Task
Write out again, exactly, the lines below starting at the one with "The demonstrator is" and ending at the one with "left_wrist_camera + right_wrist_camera".

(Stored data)
*** Block opens ***
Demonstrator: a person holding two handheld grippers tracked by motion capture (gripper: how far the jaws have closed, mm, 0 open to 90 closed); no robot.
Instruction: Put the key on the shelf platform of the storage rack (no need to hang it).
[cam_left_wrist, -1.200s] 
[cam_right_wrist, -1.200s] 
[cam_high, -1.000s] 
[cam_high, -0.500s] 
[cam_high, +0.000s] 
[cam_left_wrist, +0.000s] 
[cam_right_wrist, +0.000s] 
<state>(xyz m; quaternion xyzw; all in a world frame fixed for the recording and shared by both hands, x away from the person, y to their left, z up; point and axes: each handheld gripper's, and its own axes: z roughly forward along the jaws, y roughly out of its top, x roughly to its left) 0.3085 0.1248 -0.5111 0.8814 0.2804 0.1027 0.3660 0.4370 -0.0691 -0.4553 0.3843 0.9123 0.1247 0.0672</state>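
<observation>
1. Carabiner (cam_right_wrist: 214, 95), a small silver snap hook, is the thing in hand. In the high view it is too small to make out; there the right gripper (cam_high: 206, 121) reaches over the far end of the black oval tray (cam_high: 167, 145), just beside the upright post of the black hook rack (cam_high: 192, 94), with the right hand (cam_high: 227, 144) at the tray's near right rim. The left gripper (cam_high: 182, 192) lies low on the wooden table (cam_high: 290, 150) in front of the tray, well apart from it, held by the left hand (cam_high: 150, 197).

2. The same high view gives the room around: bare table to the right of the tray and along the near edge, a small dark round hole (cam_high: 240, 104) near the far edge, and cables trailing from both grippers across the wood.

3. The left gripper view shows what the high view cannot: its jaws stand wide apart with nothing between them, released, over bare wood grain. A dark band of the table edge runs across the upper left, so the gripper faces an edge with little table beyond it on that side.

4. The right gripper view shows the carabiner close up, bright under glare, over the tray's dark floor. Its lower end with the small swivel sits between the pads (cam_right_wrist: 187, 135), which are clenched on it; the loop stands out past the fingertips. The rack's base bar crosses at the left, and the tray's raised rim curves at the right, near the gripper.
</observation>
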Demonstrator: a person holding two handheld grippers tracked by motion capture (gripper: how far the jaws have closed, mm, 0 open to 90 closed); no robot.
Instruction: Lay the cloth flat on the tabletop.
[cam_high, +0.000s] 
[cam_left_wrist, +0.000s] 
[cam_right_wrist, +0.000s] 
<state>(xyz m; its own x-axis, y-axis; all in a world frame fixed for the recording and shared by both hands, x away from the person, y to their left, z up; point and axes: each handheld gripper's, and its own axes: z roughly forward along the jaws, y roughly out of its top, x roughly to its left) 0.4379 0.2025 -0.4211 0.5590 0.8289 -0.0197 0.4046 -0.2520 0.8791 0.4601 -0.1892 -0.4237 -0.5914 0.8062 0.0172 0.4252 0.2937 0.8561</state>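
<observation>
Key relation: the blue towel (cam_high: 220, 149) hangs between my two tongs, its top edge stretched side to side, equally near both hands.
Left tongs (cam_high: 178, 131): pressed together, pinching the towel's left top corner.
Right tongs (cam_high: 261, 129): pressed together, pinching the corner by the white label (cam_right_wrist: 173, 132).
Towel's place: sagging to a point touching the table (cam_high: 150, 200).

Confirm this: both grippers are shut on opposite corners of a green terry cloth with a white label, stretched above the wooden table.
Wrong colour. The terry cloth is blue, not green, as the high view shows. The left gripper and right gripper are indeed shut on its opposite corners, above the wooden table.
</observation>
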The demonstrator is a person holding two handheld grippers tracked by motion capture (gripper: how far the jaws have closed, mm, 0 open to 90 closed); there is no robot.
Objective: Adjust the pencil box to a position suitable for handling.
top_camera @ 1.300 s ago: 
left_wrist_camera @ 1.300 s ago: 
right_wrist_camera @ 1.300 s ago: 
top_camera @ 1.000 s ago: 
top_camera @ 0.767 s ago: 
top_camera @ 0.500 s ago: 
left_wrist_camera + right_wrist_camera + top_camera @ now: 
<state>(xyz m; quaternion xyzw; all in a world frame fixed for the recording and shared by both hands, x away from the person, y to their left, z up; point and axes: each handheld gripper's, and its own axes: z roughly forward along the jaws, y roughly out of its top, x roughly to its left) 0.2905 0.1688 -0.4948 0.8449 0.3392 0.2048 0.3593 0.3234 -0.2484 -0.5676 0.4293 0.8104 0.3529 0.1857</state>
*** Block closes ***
Answer to this task
The demonstrator is a person holding two handheld grippers tracked by motion capture (gripper: how far the jaws have closed, mm, 0 open to 90 closed); there is no robot.
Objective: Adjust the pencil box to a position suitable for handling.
top_camera @ 1.300 s ago: 
left_wrist_camera @ 1.300 s ago: 
right_wrist_camera @ 1.300 s ago: 
top_camera @ 1.000 s ago: 
top_camera @ 0.767 s ago: 
top_camera @ 0.500 s ago: 
left_wrist_camera + right_wrist_camera + top_camera @ now: 

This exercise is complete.